Rolls-Royce has today welcomed the UK government's decision to advance its small modular reactor programme. The government says it will commit GBP18.0 million (USD22.4 million) of initial funds to support the development of the power plant as part of the Industrial Strategy Challenge Fund, subject to final confirmation in the early autumn.A rendering of a plant based on Rolls-Royce's SMR (Image: Rolls-Royce)
Rolls-Royce and its partners have said a UK SMR programme could contribute GBP100 billion to the UK economy and open up a global export market. The consortium comprises Rolls-Royce, Assystem, SNC Lavalin/Atkins, Wood, Arup, Laing O’Rourke, BAM Nuttall, Siemens, National Nuclear Laboratory (NNL) and Nuclear AMRC.
"Our design will bolster the UK's ambitions to tackle climate change while taking a further step towards creating an estimated 40,000 British jobs, reinvigorating a vital part of the country’s advanced manufacturing base and potentially generating hundreds of billions of pounds in export revenues," the British engineering firm said. "By working with the consortium, led by Rolls-Royce, the government has “laid the foundations for a homegrown nuclear power plant industry."
The company added that this will: provide the reliable and affordable electricity that Britain needs to lead the world in the drive towards net-zero carbon emissions; further bolster the take-up of other renewable energies, by providing reliable power, helping to guarantee Britain’s energy security and position as a leading innovator in low-carbon technologies; inspire a new generation of young engineers, chemists and physicists, draw upon the expertise of the country’s world-leading universities and create valuable intellectual property; offer opportunities to revitalise parts of Britain’s heavy industry and unlock prosperity across the UK regions through the construction and operation of power stations and advanced manufacturing facilities; open up employment opportunities within the SMEs that will be needed both in the manufacturing supply chain and support areas.
"Funding from the government will be matched in part by contributions from the consortium and by attracting third-party investment.
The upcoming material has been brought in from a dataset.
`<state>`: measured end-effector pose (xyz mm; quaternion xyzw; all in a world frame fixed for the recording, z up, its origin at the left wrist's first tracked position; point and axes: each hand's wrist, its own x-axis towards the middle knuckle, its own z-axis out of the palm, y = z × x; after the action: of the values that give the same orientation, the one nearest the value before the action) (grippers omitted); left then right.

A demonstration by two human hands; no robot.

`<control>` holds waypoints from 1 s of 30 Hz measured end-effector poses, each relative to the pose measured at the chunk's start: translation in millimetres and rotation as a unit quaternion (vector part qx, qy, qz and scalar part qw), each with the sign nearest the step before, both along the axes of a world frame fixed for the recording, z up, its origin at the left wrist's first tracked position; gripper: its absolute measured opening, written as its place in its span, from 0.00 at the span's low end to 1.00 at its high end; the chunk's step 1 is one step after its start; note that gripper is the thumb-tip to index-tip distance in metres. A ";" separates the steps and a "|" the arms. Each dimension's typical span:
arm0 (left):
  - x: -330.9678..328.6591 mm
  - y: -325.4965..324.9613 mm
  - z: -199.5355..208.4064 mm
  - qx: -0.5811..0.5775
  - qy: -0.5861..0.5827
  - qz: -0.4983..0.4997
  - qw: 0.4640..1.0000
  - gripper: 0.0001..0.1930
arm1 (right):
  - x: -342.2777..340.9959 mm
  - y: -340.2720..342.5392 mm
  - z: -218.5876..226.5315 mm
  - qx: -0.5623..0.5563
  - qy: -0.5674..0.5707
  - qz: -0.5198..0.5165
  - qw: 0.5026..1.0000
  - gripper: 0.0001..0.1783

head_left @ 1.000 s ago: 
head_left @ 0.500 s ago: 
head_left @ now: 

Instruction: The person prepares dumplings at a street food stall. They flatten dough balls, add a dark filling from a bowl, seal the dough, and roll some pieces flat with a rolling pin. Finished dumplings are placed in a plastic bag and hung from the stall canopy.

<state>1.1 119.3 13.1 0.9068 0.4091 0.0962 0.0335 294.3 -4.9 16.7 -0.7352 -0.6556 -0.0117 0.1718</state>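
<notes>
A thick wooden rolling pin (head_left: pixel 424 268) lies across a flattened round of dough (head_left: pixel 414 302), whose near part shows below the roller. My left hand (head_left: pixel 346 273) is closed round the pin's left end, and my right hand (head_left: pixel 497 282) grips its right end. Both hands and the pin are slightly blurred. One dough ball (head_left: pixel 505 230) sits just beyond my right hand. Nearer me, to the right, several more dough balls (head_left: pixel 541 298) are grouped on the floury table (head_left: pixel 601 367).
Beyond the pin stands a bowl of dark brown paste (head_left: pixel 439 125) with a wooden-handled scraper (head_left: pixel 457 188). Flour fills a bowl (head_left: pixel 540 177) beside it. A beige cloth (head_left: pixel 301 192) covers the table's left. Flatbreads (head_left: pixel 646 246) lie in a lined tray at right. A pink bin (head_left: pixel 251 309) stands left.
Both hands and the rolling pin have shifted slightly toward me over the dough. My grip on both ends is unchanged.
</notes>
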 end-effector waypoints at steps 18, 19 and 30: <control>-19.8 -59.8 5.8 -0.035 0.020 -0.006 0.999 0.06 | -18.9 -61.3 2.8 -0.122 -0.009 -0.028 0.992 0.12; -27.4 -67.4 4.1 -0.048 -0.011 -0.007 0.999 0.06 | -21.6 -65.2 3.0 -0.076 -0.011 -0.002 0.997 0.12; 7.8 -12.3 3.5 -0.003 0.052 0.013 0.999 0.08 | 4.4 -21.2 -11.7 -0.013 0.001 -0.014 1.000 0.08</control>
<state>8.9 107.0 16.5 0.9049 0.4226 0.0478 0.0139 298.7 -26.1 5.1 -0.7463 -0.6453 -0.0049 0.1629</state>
The investment is needed to mature the design, address the considerable manufacturing technology requirements and to progress the regulatory licensing process," Rolls-Royce said. "It will also give companies within the UK supply chain the confidence they need to plan investments in capability so that the UK’s low-carbon energy industry can become a global player, matching the Government’s ambitions for the country to be a global leader in tackling climate change."
There have already been expressions of interest from other countries, it added, reinforcing the consortium's confidence in the potential scale of the export opportunity, which it says could be more than GBP250 billion.
The design's technical and commercial foundations have been validated, it said, by the UK Research and Innovation team's assessment for the Industrial Strategy Challenge Fund; the independent assessment by the government's Expert Finance Working Group; and by due diligence led by the Department for Business, Energy and Industrial Strategy.
In a separate statemet, Tom Jones, vice president of international business development at Assystem, said: "This early investment in the design phase will be key for the country's economy as well as its ambition towards achieving net zero and tackling climate change."